Experts in focus: Stuart Walker
Stuart Walker is the co-founder of RMS Ltd together with Dean Whittle. Stuart has many years experience in a wide range of condition monitoring applications. He shares his knowledge freely to help others in the industry.
Two of my favourite new features in the Motion Amplification software v3.1 HDR (High density recording) which gives super smooth detailed videos and motion vectors which show the direction of motion. Great example here of a resonance problem which shows 180 Deg out of phase motion. Stiffening the structure will have a positive effect on reducing the vibration levels as the natural frequency is moved away from the running speed vibration. Levels were 15mm/sec at 2980 RPM for ref in the video.
A great example of the detail you can see with the IRIS M Motion Amplification Camera. Some MA videos like this one of a paper machine drive make the problem look so obvious, but without the camera its a different story. I had a very close look touching and feeling before we shot with the MA camera. I did not appreciate the extent to which the previous base repair had failed until we put our MA eyes on it. Having the use of extreme amplification which was released in version v3.0 really helped in the visualization of this problem especially the cracks.
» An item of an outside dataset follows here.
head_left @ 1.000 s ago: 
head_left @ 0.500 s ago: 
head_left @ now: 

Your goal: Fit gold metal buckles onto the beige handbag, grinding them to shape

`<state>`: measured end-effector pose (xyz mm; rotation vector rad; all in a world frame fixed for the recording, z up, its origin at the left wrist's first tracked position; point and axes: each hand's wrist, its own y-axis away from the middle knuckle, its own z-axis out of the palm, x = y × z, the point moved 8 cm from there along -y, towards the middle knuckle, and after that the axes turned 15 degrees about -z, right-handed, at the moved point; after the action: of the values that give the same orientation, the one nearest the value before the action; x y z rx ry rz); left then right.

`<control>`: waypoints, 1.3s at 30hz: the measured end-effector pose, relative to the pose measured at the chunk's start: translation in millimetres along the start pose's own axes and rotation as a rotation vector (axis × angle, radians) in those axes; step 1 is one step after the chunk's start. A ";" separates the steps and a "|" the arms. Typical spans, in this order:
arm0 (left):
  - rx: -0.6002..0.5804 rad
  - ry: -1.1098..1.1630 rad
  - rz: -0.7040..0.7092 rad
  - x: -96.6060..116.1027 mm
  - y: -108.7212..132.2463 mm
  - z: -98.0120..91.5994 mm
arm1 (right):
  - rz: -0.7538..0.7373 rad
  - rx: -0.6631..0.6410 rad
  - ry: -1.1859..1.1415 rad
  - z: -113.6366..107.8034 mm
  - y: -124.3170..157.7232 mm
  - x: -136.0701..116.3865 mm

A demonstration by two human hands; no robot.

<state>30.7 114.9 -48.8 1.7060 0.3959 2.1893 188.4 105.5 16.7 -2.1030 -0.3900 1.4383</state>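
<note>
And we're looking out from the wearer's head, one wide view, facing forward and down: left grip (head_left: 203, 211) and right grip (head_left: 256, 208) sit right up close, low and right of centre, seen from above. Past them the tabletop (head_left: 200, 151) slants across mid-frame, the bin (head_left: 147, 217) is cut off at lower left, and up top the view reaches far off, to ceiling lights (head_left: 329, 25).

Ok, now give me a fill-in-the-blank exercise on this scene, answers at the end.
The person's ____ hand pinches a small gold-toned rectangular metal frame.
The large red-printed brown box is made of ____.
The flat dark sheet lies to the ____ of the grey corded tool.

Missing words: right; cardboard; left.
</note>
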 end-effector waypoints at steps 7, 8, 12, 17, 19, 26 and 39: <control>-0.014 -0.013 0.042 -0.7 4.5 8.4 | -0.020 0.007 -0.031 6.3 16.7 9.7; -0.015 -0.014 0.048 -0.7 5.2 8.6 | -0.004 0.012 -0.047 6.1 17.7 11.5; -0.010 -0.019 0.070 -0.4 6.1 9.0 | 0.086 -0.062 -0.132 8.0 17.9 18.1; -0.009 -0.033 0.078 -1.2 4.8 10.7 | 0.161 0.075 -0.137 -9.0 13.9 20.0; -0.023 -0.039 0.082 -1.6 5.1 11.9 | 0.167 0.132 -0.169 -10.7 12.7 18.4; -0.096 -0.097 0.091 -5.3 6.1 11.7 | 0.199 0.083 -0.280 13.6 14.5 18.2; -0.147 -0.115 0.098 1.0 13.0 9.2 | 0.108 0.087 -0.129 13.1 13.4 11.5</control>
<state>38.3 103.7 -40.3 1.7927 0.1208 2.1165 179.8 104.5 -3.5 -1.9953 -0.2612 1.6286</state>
How not to fit a bearing! Excessive preload on a tapered sleeve and lock nut assembly. Think a chisel and hammer may have been involved here when fitting. We knew the problem before the bearing was removed, rotation plot works a treat. It’s a must to use time waveforms in vibration analysis. Still see today too many programs that just focus on spectrums and and overall trends.
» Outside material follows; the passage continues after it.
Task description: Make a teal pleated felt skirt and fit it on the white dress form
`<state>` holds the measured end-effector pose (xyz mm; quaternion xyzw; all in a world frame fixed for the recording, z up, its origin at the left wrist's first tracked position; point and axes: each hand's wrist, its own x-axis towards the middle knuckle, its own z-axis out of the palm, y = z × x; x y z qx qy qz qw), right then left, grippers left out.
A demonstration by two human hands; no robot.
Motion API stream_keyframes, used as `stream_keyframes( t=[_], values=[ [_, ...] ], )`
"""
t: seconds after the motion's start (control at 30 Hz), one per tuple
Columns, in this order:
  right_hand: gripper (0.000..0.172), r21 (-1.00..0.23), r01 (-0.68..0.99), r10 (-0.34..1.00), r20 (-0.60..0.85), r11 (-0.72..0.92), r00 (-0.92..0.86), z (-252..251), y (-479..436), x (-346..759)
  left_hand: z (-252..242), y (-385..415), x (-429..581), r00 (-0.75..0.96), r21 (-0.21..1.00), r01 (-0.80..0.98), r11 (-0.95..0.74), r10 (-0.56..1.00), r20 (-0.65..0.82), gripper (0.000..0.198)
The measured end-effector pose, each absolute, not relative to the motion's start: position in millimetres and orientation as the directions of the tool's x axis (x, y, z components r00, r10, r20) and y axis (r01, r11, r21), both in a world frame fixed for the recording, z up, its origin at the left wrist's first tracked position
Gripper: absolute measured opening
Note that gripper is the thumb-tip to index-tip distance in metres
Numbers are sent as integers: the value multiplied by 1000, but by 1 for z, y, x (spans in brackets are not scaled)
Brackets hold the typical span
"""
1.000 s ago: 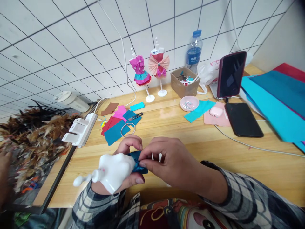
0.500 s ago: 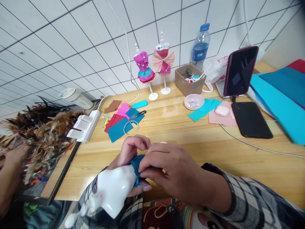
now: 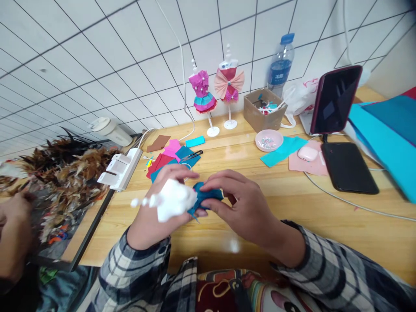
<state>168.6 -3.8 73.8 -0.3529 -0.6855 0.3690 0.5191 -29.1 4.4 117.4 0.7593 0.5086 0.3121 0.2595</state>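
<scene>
A small white mannequin (image 3: pixel 173 201) lies on its side across my left hand (image 3: pixel 152 221), its knobbed neck pointing left. My left hand is closed round it from below and behind. Dark teal crepe paper (image 3: pixel 209 196) wraps the mannequin's lower end. My right hand (image 3: pixel 251 208) pinches that paper between thumb and fingers. The mannequin's stand is hidden from view. Behind my left hand are teal, red (image 3: pixel 160 165), pink (image 3: pixel 172 148) and brown paper pieces, with black thread snips (image 3: pixel 192 155) on top.
Two dressed mannequins (image 3: pixel 203 93) stand at the back beside a cardboard box (image 3: pixel 260 121), a water bottle (image 3: pixel 280 65) and a pink bead dish (image 3: pixel 269 145). Phones (image 3: pixel 352 169), a cable and teal sheets lie right. Left are a power strip (image 3: pixel 125 169), feathers (image 3: pixel 81 173) and another person's hand (image 3: pixel 14 216).
Both hands have lifted forward, away from my lap, with the mannequin. It has turned in my left hand, and more of the teal paper shows. The view has shifted slightly left.
</scene>
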Motion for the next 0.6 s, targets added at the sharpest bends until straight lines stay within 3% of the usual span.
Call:
stream_keyframes(
  t=[0.1, 0.23, 0.43, 0.53, 0.6],
  values=[
    [4, -866, 143, 877, 465, 480, -124, 69, 4, 166, 121, -1, -26, 231, 668, 679, -305, 952, 201, 39],
    [12, -835, 126, 844, 524, 536, -116, 72, 12, 172, 124, 2, -28, 217, 737, 629, -246, 966, 138, 38],
    [17, -747, 225, 773, 555, 626, -308, 79, 27, 175, 139, 10, -33, 297, 775, 604, -186, 955, -2, 36],
    [17, -770, 210, 781, 514, 602, -355, 79, 34, 173, 137, 7, -29, 332, 790, 590, -164, 942, -52, 33],
    [11, -818, 190, 812, 453, 543, -369, 82, 37, 176, 132, 4, -27, 362, 853, 503, -141, 930, -60, 43]
  ],
)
I wish I’d had the Motion Amplification Technology over the last 26 Years. It just makes the job so easy at times. One motor was showing raised levels to 12mm/sec RMS at 1xrpm when compared to the others doing 1-2 mm/sec RMS. Data was via 2 remote sensors. Very difficult access, so we used the IRIS M MA camera from 20 meters away high on a nearby gantry using different lenses to see the full picture. We could easily determine from the MA no loose mounting components present. Just a flexing of the weak structure excited by the 1RPM of the motor. Closer inspection found two vertical stiffening bars missing! Must have not been replaced after previous motor removal. We are confident with these replaced and alignment check the vibration will be reduced.